What the task asks — Work out the number of lines in the records that include the word "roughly"; reply with that number alone.

Supplied material —
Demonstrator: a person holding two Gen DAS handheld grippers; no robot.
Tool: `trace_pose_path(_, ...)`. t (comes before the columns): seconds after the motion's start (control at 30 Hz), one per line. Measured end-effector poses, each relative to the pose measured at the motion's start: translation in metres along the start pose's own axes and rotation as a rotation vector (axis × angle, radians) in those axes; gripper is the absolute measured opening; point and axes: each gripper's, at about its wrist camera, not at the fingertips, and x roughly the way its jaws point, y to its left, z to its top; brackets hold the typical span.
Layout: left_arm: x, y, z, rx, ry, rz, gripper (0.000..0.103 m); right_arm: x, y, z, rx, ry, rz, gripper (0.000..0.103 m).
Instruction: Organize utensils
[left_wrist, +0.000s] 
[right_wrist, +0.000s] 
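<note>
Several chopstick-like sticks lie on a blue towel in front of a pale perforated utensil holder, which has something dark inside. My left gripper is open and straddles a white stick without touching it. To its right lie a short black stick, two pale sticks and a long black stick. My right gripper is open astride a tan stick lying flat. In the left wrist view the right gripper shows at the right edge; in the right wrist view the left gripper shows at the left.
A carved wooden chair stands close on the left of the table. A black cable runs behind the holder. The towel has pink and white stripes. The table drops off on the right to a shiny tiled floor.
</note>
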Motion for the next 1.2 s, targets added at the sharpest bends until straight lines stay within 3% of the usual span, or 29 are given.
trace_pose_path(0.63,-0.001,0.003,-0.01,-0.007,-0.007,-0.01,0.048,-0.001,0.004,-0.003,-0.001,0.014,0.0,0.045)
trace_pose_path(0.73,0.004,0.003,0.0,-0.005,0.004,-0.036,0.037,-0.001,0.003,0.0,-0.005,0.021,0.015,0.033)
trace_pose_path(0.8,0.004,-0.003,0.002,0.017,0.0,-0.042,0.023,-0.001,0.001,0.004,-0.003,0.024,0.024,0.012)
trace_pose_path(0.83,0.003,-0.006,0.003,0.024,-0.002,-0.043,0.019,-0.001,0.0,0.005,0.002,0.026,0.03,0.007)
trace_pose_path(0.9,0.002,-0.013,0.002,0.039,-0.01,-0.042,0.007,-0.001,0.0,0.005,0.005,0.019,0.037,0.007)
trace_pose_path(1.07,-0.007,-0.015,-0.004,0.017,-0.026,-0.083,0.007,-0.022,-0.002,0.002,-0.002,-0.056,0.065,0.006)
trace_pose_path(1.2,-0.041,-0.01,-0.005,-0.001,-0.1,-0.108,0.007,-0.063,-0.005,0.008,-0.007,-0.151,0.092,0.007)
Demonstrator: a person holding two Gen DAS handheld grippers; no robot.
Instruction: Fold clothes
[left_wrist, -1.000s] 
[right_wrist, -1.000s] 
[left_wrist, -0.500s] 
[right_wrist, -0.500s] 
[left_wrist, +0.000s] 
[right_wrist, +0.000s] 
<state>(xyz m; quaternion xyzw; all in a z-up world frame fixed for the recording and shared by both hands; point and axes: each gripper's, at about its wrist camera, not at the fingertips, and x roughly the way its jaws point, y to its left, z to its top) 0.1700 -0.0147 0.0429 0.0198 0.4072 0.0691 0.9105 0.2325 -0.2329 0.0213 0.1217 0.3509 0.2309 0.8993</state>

Output below — 2